Considering starting your own podcast? Here are some tips from Carroll.
- Before the interview, make sure both host and guest have “a halfway-decent microphone and some kind of headphones,” he says, because otherwise the microphones will pick up feedback from the other side of the conversation. “If my guests don’t have headphones, I’ll buy them a pair.”
- When interviewing a guest in another location, use a service that records both sides of the conversation locally and then compiles the file for editing.
- To save time making your episodes available for download, use a service such as Libsyn: “When I upload an audio file to them, they automatically send it to Google Play, YouTube, and Apple.”
- Take time to work out the initial logistics to simplify the rest of the process: “Once I have an episode recorded, the total time to edit the episode and put in an intro is maybe two hours.”
PT: What do you hope your listeners take away from an average episode of Mindscape?

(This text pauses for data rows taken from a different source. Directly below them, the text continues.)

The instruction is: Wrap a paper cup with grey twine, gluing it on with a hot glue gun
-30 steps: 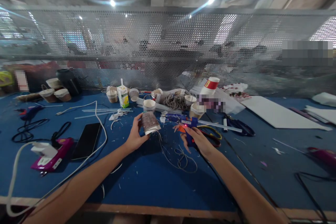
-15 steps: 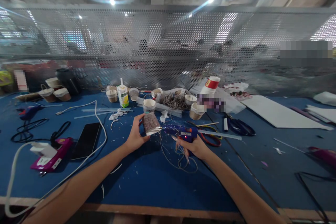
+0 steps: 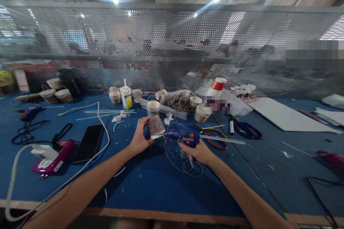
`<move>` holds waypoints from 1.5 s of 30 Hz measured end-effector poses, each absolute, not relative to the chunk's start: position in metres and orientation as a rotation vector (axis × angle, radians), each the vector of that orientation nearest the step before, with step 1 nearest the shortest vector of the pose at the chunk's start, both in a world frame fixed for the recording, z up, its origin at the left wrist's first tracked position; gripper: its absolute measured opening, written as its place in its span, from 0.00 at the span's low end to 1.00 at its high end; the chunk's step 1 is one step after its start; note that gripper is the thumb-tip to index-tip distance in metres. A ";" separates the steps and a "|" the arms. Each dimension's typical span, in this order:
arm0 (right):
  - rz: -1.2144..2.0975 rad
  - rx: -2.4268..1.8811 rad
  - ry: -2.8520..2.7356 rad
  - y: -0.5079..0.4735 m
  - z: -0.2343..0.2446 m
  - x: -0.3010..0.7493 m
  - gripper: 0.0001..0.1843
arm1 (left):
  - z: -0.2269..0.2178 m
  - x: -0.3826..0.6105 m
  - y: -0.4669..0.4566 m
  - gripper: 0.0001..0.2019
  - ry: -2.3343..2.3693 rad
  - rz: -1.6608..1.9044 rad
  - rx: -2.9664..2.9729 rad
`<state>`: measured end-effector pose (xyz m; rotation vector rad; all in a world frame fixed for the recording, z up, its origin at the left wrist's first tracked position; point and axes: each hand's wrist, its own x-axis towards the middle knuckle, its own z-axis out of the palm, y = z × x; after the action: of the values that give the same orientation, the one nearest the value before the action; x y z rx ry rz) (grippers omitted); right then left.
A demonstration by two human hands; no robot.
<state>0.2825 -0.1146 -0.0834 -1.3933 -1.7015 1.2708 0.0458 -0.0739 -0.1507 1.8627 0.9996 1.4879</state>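
Holding a twine-wrapped paper cup in the left hand, with fingers and thumb wrapped around the side. Tipping the cup to point the white rim down and to the right, above the middle of the blue tabletop, about halfway between the left and right edges. Grasping a blue hot glue gun in the right hand, with fingers curled around the handle, a pale glue stick poking out behind, and the nozzle right at the rim. Can't tell if touching, or if squeezing the trigger. Letting a loose tail of twine curl on the tabletop toward the front edge. Facing a heap of twine near the back edge, with scissors over toward the right edge. Looks like gluing by the rim. Seems to call for holding the cup still, squeezing gently to put on a little glue, and minding the hot tip near the left fingers.
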 end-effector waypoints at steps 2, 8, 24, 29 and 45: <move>1.271 -1.391 -1.707 -0.114 -0.083 0.283 0.15 | -0.150 0.046 -0.074 0.37 0.995 1.489 1.853; 1.231 -1.346 -1.732 -0.113 -0.085 0.285 0.13 | -0.149 0.047 -0.075 0.37 0.919 1.501 1.782; 1.172 -1.335 -1.721 -0.109 -0.086 0.289 0.11 | -0.150 0.049 -0.075 0.36 0.856 1.536 1.638; 1.164 -1.319 -1.712 -0.108 -0.087 0.291 0.12 | -0.150 0.049 -0.075 0.37 0.840 1.530 1.633; 1.139 -1.338 -1.709 -0.105 -0.089 0.295 0.07 | -0.152 0.047 -0.073 0.39 0.796 1.536 1.566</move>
<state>0.2945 -0.1050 -0.0888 -1.3384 -1.7089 1.1390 0.0475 -0.0729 -0.1520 1.5656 0.7965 1.5358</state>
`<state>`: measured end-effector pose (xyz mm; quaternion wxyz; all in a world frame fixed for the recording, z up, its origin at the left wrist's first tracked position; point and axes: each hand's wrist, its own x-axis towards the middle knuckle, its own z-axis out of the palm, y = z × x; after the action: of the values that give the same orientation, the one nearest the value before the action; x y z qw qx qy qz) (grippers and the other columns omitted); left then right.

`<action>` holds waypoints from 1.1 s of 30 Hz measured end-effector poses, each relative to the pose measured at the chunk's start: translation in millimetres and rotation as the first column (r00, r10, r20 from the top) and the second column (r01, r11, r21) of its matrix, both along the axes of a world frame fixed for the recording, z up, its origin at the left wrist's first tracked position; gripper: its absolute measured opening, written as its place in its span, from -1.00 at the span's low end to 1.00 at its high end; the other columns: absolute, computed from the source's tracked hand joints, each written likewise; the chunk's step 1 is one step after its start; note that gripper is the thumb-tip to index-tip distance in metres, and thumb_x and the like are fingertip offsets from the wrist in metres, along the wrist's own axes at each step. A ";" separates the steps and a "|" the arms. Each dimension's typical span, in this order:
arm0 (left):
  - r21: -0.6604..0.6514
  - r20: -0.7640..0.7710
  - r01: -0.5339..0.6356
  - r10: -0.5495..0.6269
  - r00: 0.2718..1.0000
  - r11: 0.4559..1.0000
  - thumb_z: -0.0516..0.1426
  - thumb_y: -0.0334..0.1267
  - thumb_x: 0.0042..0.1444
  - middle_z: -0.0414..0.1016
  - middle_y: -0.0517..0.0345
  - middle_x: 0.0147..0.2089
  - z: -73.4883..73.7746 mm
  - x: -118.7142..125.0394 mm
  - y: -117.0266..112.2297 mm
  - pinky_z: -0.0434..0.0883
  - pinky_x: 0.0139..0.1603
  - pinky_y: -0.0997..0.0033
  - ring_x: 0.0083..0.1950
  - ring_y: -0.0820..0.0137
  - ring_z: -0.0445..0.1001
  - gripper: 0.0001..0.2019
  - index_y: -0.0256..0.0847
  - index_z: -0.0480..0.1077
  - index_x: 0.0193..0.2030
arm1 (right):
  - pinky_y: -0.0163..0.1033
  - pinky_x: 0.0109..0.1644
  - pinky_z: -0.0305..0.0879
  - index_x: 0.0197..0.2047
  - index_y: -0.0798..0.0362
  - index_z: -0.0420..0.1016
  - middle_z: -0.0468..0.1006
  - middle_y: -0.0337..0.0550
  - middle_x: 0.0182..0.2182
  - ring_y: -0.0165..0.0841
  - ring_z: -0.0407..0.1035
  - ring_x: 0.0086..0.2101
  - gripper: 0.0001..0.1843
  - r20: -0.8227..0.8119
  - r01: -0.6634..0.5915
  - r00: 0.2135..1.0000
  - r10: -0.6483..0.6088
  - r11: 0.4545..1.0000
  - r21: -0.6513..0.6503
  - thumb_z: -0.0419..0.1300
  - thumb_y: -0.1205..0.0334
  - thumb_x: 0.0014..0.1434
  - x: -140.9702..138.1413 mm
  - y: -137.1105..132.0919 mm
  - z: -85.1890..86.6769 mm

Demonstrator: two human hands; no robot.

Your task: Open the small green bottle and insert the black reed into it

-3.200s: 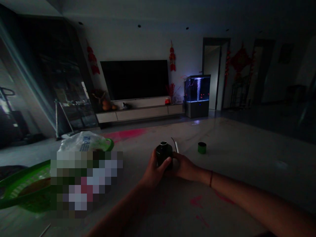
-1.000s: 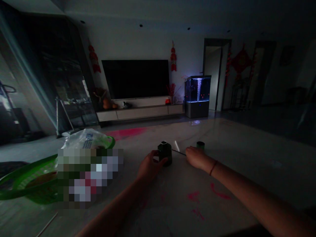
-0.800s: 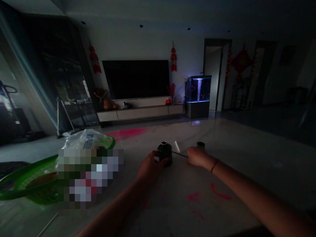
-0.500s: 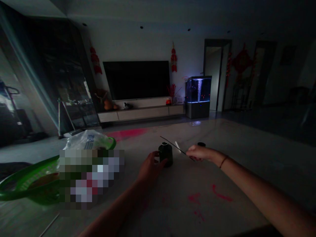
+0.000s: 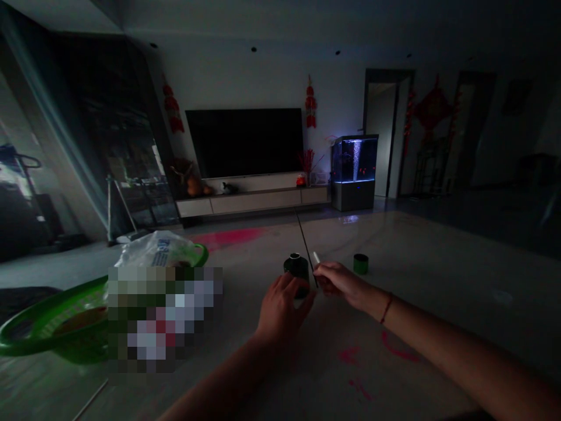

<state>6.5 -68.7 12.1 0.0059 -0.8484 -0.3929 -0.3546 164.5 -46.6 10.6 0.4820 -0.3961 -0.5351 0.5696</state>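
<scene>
A small dark bottle (image 5: 295,266) with an open mouth stands on the pale table (image 5: 438,275) in a dim room. My left hand (image 5: 280,307) is wrapped round its near side. My right hand (image 5: 339,283) pinches a long thin dark stick (image 5: 304,242) that rises up and to the left, right beside the bottle. A small white piece (image 5: 316,258) lies just behind my right hand. A green cap (image 5: 360,264) sits on the table to the right of both hands.
A green basket (image 5: 48,327) and a plastic bag (image 5: 153,251) stand at the left of the table, next to a blurred-out patch. Red marks (image 5: 394,348) stain the near tabletop. Beyond are a television (image 5: 245,142), a low cabinet and a lit fish tank (image 5: 354,159).
My right hand left the bottle, reached right toward the cap, took up the thin stick and brought it back beside the bottle, now raised steeply. My left hand stayed on the bottle.
</scene>
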 end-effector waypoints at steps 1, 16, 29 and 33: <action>-0.005 0.002 0.007 -0.007 1.000 1.000 0.06 -0.21 0.02 0.38 0.12 -0.30 -0.6 0.5 -0.2 0.30 -0.24 0.31 -0.25 0.34 0.34 -0.88 -0.16 0.35 -0.34 | -0.40 -0.60 -0.14 -0.58 0.08 0.15 0.06 -0.44 -0.70 -0.60 -0.05 -0.68 -0.82 0.001 -0.005 1.000 0.005 1.000 0.013 0.09 0.19 -0.15 -0.9 -1.4 0.0; -0.064 -0.023 -0.044 0.043 0.999 0.997 0.03 -0.23 0.02 0.37 0.17 -0.44 -2.3 1.4 0.8 0.24 -0.38 0.44 -0.37 0.41 0.33 -0.88 -0.18 0.34 -0.43 | -0.38 -0.60 -0.04 -0.45 0.10 0.27 0.16 -0.43 -0.72 -0.57 0.05 -0.70 -0.80 0.082 0.022 0.996 -0.032 0.993 0.120 0.10 0.13 -0.13 -9.3 -6.1 0.3; -0.081 -0.037 -0.071 0.068 0.997 0.994 0.02 -0.27 0.02 0.36 0.19 -0.46 -0.2 -1.8 4.2 0.20 -0.39 0.48 -0.38 0.41 0.33 -0.89 -0.19 0.27 -0.48 | -0.40 -0.50 0.16 -0.44 0.12 0.39 0.40 -0.31 -0.56 -0.59 0.21 -0.61 -0.77 -0.244 0.216 0.953 -0.181 0.969 0.123 0.27 0.20 -0.21 45.9 19.2 22.3; -0.075 -0.043 -0.071 0.068 0.997 0.995 0.00 -0.26 0.04 0.36 0.18 -0.46 0.2 -2.4 5.0 0.19 -0.40 0.48 -0.37 0.40 0.33 -0.87 -0.19 0.27 -0.48 | -0.41 -0.47 0.19 -0.46 0.12 0.42 0.43 -0.30 -0.54 -0.58 0.25 -0.58 -0.79 -0.326 0.256 0.924 -0.200 0.957 0.136 0.29 0.24 -0.23 62.5 22.7 27.8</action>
<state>4.1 -63.8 12.4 -0.0061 -0.8408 -0.4354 -0.3216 227.0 -23.8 38.4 0.6561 -0.3176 -0.4514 0.5147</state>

CARROLL: I think every episode should have at least one big, interesting idea. Some episodes are really just one idea, whereas others skip around a little bit. One episode is about poverty, and the next is about playing poker. But all the episodes are about smart people having intellectual conversations across boundaries. In particular, I think I have a special sort of opportunity as a scientist. We talk about disciplines interacting with each other, but it’s very rarely scientific disciplines interacting. I want to lower that barrier between physics and the rest of science.
PT: What are your favorite podcasts?
CARROLL: The only time I listen to podcasts is in the car. I have a 20- to 25-minute commute each way, so I get through less than one podcast per day if it’s an hour-long show. But I have a wide range that I listen to, from something pretty meaty like The Ezra Klein Show or Conversations with Tyler to something that’s just funny—WTF with Marc Maron is one of my absolute favorites. I generally don’t listen to science podcasts—I have enough science in my life!
PT: What’s going on in your research right now?
CARROLL: I’ve been working for a while now on the foundations of quantum mechanics and how it intersects with quantum gravity, and I’m thinking about the emergence of spacetime. I’m putting the finishing touches on a popular book about that subject, informed by my research. Something Deeply Hidden: Quantum Worlds and the Emergence of Spacetime will be published by Dutton later this year.